| Task description |
Your task is to find every line of the listing that includes "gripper" and copy it.

__________________________________________________

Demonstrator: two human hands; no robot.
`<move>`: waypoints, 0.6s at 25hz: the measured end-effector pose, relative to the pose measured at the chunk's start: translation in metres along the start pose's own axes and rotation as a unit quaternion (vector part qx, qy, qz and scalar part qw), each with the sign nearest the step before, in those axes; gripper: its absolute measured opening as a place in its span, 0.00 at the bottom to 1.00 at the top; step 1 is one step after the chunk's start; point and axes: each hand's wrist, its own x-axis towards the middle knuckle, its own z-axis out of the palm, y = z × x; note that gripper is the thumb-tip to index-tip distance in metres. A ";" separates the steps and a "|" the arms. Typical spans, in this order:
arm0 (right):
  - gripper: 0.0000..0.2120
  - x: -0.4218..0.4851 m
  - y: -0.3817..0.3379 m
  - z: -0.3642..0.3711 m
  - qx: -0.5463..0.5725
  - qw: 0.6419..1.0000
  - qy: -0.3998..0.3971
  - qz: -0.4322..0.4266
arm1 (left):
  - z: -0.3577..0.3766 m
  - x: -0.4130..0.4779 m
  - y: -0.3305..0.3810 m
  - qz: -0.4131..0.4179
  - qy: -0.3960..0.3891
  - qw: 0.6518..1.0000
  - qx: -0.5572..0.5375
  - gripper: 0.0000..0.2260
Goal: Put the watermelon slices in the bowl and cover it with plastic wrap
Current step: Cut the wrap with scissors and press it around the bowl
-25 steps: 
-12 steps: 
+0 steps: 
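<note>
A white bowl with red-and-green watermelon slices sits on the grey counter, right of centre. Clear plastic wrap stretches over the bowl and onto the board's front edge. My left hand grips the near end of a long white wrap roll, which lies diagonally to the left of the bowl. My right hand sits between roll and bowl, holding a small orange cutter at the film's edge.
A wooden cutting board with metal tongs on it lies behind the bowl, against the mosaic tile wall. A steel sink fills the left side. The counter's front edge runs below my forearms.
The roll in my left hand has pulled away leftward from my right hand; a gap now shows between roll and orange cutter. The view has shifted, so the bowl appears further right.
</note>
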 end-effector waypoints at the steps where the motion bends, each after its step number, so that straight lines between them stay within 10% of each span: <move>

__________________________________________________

| Answer for this exercise |
`<move>`: waypoints, 0.6s at 25hz: the measured end-effector pose, relative to the pose measured at the chunk's start: translation in metres along the start pose's own axes and rotation as a unit quaternion (vector part qx, qy, qz and scalar part qw), each with the sign nearest the step before, in those axes; gripper: its absolute measured opening as a place in its span, 0.00 at the bottom to 1.00 at the top; step 1 is one step after the chunk's start; point and axes: each hand's wrist, its own x-axis towards the middle knuckle, its own z-axis out of the palm, y = z × x; note that gripper is the thumb-tip to index-tip distance in metres. A ";" separates the steps and a "|" the arms. Typical spans, in this order:
  - gripper: 0.0000..0.2120
  - gripper: 0.0000..0.2260

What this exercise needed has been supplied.